**Work instructions:** Transcribe all of the data exactly, leaving nothing out.

**Dataset content:**

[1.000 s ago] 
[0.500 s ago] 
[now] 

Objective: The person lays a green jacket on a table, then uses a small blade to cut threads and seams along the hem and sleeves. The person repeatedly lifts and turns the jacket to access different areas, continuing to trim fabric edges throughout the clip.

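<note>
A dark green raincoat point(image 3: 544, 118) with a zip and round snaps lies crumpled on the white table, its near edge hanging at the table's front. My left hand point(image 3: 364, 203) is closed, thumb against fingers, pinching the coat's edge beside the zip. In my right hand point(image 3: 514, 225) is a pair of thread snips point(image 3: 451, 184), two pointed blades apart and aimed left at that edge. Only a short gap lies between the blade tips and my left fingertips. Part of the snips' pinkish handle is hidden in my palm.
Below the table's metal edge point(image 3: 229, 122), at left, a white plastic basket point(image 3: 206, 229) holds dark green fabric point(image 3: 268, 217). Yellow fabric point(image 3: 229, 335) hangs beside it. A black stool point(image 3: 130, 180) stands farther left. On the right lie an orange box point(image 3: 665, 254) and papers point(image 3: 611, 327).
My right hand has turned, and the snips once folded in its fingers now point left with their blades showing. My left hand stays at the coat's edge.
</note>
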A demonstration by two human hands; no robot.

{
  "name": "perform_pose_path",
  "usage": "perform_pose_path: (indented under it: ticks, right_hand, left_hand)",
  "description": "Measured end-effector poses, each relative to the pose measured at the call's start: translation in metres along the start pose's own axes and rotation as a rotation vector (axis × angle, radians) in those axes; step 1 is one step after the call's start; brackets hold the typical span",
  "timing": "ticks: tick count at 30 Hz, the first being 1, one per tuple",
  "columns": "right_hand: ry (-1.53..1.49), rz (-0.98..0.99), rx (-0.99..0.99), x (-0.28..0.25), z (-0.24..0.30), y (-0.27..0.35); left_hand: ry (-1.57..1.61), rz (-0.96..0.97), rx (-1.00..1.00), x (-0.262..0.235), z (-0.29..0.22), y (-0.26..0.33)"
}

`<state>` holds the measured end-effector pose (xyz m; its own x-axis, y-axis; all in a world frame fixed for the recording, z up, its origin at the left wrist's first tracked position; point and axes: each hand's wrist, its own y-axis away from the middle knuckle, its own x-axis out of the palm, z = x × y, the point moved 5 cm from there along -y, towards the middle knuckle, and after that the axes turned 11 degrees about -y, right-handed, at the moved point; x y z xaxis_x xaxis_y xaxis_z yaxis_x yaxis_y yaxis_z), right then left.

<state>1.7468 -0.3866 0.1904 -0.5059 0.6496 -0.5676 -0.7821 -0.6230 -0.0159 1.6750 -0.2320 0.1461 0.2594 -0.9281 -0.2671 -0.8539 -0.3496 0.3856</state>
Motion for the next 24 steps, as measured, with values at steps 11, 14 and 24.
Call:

**Task result:**
[1.000 s ago] 
[0.500 s ago] 
[now] 

Objective: The person lays a green jacket on a table, then uses a small blade to cut threads and seams along the hem and sleeves. The person repeatedly lifts and turns the jacket to access different areas, continuing to trim fabric edges throughout the clip.

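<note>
A dark green raincoat point(image 3: 544, 118) with a zip and round snaps lies crumpled on the white table, its near edge hanging at the table's front. My left hand point(image 3: 364, 203) is closed, thumb against fingers, pinching the coat's edge beside the zip. In my right hand point(image 3: 514, 225) is a pair of thread snips point(image 3: 451, 184), two pointed blades apart and aimed left at that edge. Only a short gap lies between the blade tips and my left fingertips. Part of the snips' pinkish handle is hidden in my palm.
Below the table's metal edge point(image 3: 229, 122), at left, a white plastic basket point(image 3: 206, 229) holds dark green fabric point(image 3: 268, 217). Yellow fabric point(image 3: 229, 335) hangs beside it. A black stool point(image 3: 130, 180) stands farther left. On the right lie an orange box point(image 3: 665, 254) and papers point(image 3: 611, 327).
My right hand has turned, and the snips once folded in its fingers now point left with their blades showing. My left hand stays at the coat's edge.
</note>
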A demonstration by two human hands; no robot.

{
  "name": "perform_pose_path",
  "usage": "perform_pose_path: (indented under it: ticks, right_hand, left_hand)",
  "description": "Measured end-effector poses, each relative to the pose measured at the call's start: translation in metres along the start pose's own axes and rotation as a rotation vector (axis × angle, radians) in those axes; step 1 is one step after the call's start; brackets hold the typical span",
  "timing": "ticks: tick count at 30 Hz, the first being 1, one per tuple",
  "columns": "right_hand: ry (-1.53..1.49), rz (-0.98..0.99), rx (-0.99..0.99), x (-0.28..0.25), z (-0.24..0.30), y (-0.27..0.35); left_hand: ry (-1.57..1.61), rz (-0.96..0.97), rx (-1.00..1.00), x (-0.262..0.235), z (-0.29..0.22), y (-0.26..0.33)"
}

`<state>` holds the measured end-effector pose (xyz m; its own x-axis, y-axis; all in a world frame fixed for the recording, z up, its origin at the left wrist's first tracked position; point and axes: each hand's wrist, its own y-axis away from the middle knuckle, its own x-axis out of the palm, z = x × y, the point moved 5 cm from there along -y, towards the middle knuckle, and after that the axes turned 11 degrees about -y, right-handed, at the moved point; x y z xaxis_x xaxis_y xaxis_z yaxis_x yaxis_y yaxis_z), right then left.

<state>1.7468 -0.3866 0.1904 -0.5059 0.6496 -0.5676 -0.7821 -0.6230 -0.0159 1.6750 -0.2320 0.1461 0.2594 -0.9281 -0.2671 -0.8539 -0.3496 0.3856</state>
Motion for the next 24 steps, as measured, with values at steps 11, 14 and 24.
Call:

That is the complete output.